I'm sorry you are hurting this bad. It sounds like you are still in shock. 

I assume she's a WAW (walk away wife). 

It sounds like that she told you she's leaving because of how you've wronged her. Maybe you haven't been a perfect husband, none of us are. But hold on.. it's not all on you. Did she communicate her needs to you? Did you she tell you of her problems in a way you could understand? 
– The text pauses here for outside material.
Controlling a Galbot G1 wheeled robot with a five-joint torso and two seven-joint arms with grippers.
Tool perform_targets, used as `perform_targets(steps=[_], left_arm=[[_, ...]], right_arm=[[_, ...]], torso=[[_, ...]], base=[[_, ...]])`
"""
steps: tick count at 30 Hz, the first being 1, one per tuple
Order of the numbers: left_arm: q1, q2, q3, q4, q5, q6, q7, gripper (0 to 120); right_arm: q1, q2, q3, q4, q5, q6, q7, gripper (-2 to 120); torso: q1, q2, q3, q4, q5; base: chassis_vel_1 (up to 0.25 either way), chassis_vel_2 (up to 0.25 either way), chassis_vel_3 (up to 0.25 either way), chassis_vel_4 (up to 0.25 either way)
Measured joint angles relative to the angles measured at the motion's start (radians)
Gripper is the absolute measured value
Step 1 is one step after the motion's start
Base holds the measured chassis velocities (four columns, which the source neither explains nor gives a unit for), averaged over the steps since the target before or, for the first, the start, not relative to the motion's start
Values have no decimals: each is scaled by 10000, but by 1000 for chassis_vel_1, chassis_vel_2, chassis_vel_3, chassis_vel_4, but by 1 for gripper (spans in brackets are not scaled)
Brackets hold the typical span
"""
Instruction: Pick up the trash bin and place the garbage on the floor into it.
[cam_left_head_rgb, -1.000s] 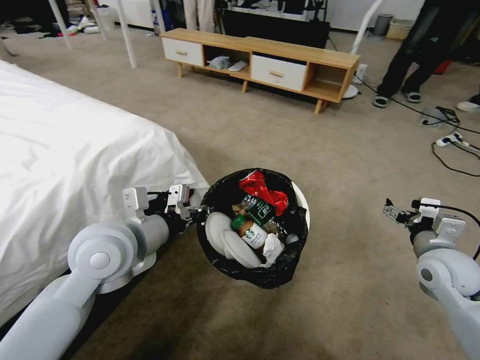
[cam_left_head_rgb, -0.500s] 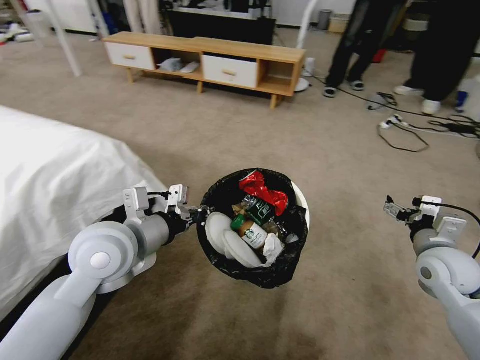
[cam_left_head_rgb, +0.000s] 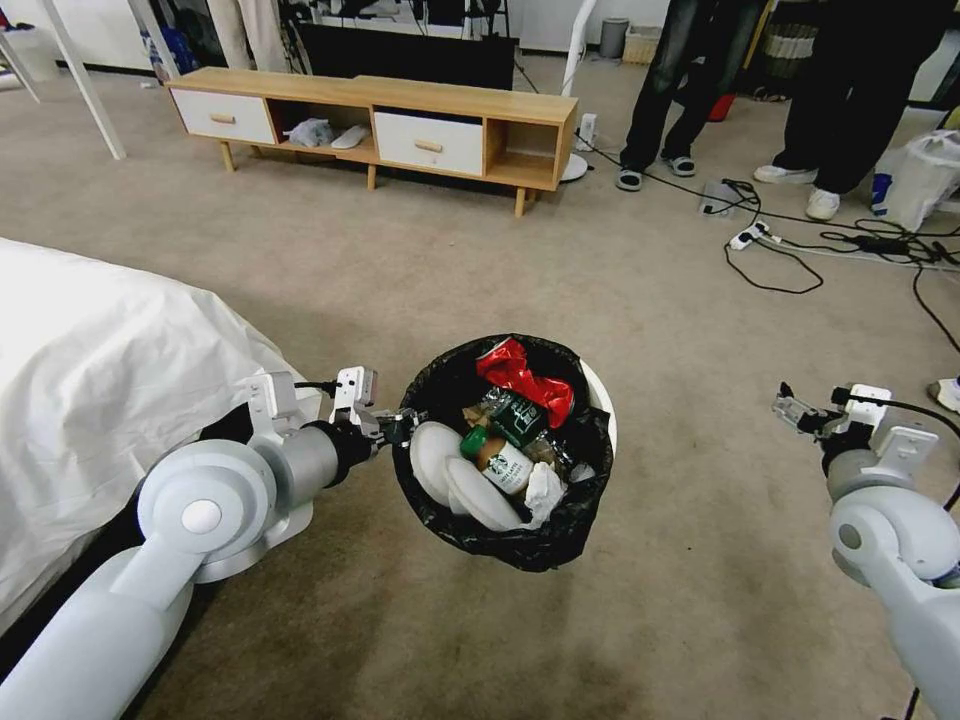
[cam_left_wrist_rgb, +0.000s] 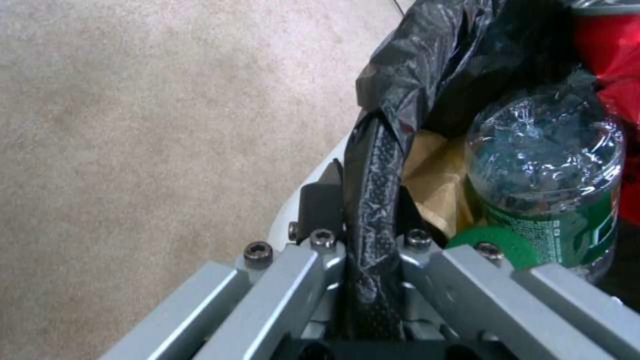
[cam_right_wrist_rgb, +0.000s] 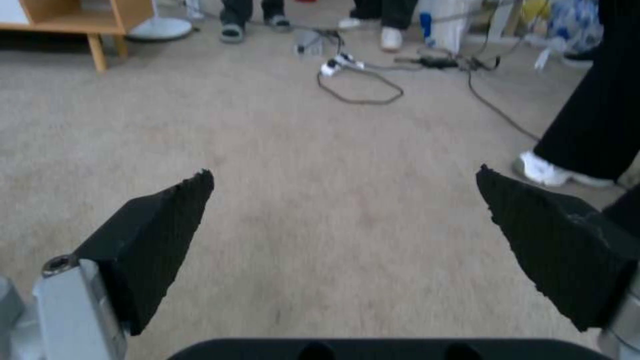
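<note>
The trash bin (cam_left_head_rgb: 598, 392), white with a black bag (cam_left_head_rgb: 560, 535) over its rim, hangs above the floor (cam_left_head_rgb: 690, 330). My left gripper (cam_left_head_rgb: 400, 425) is shut on its near rim; the left wrist view shows the left gripper (cam_left_wrist_rgb: 365, 210) pinching the bag-covered rim (cam_left_wrist_rgb: 373, 150). Inside lies garbage: a red wrapper (cam_left_head_rgb: 525, 375), a brown-drink bottle (cam_left_head_rgb: 497, 462), white tissue (cam_left_head_rgb: 545, 492), a clear bottle with green label (cam_left_wrist_rgb: 547, 185) and brown paper (cam_left_wrist_rgb: 433, 185). My right gripper (cam_left_head_rgb: 790, 408) hovers open to the right, and the right gripper (cam_right_wrist_rgb: 343, 175) holds nothing over bare carpet.
A bed with a white sheet (cam_left_head_rgb: 90, 370) fills the left. A low wooden cabinet (cam_left_head_rgb: 400, 110) stands at the back. Cables and a power strip (cam_left_head_rgb: 760, 240) lie at the back right beside a white plastic bag (cam_left_head_rgb: 925, 175) and people's legs.
The camera has turned right: bed and cabinet slid left in the picture, cables and more legs came into view. Both arms and the held bin keep their places.
</note>
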Motion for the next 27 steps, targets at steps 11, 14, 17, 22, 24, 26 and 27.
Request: perform_targets(steps=[11, 14, 17, 22, 24, 26, 27], left_arm=[[-51, -9, 31, 6, -6, 0, 1, 2], [-13, 11, 11, -23, -6, 0, 0, 2], [23, 12, 7, -45, -7, 0, 0, 2], [47, 16, 7, -58, -7, 0, -1, 2], [45, 16, 13, -58, -7, 0, 0, 2], [21, 2, 34, -53, -7, 0, 0, 2], [12, -6, 41, -43, -7, 0, 0, 2]], right_arm=[[100, 58, -31, -92, -457, 378, -280, 100], [111, 116, -42, -50, -278, 246, -215, 100], [164, 166, -102, -22, -140, 146, -61, 100], [184, 186, -132, -7, -67, 84, -8, 100], [172, 186, -131, 8, -62, 75, -7, 100], [118, 178, -123, 22, -61, 73, -11, 100], [97, 173, -112, 25, -61, 73, -15, 100]], torso=[[0, 0, 0, 0, 0], [0, 0, 0, 2, 0], [0, 0, -1, 1, 0], [0, 0, -1, 2, 0], [0, 0, -1, 2, -1], [-1, 0, -1, 1, 0], [0, 1, -2, 2, 1]], base=[[0, 0, 0, 0], [0, 0, 0, 0], [0, 0, 0, 0], [0, 0, 0, 0], [0, 0, 0, 0], [-51, 40, 45, -72], [-60, 53, 88, -92]])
Be careful not to blame yourself too much. I've been there, I know. There are many things I would have done different but my wife failed to communicate in a healthy way.


----------



## ReGroup (Dec 6, 2012)

Don't be too hard on yourself. She bares sole responsibility of her happiness as do you. You have plenty of time to dust yourself off your feet and live the life that you want to live. What ever her perception is of you - does not define who you are. Take this time to catch your breath and create a better life for yourself. You are never too old. Don't give me that BS. A better life awaits you.
_Posted via Mobile Device_


----------



## Orpheus (Jul 6, 2012)

The dead thing helps to create distance. My version of that is : she's not the person that you think she is. It puts the responsibility on you for the illusions you suffered rather than creating a fantasy.
_Posted via Mobile Device_


----------



## DDGresham1 (Dec 15, 2012)

StayStrong,

She communicated over the years. At first she didn't explain things well and then I understood some of it a few years later. Things in that area got a bit better, at least I thought they had. She still wasn't happy and I knew I still needed to work on it but it was difficult because she had put on so much weight while she was addicted to pills (bedroom issues of connection and me stimulating her enough before hand). The other issues of my anger and my negativity were addressed a few times and I learned to get noticably better over the years. However, looking back, I can see how they were still a fairly big issue. Honestly, toward the end there had been so many issues (infidelity, porn, negativity, anger on my part and addiction, laziness and weight gain on her part) and we had fought for so many years that I can see why she gave up. For me I just thought it was the fog of post addiction and that she would lose the weight (or at least some of it) and that she would start really pursuing a job and then we would be fine again. I remember our last fights driving around on my lunch break and one more later that day or the next at home...they weren't pretty. I was tired of her not pursuing lower level jobs (the better jobs weren't hiring her) and told her to "get the F out if she didn't want to be here." I later apologized and said there was no reason for that behavior. She smiled and said it was ok. Soon after she said she wanted to visit her parents and that she thought she might take one of our dogs and just go by herself...or maybe I suggested it...can't remember. I knew we needed a break. She called later to say she wasn't coming back. I begged her to reconsider and went to where she was 3 states away and stayed for 2 weeks in a hotel visiting her and applying for jobs. I came back home when I didn't get one and we agreed that I would work on my issues and that once she got a full time job I would come up, live with her and look for a job again. She finally sent me a letter a few days ago saying that it was absolutely over...I got a call today from one of the companies that passed on me when I was up there and they wanted me back to interview with the VP...go figure.


----------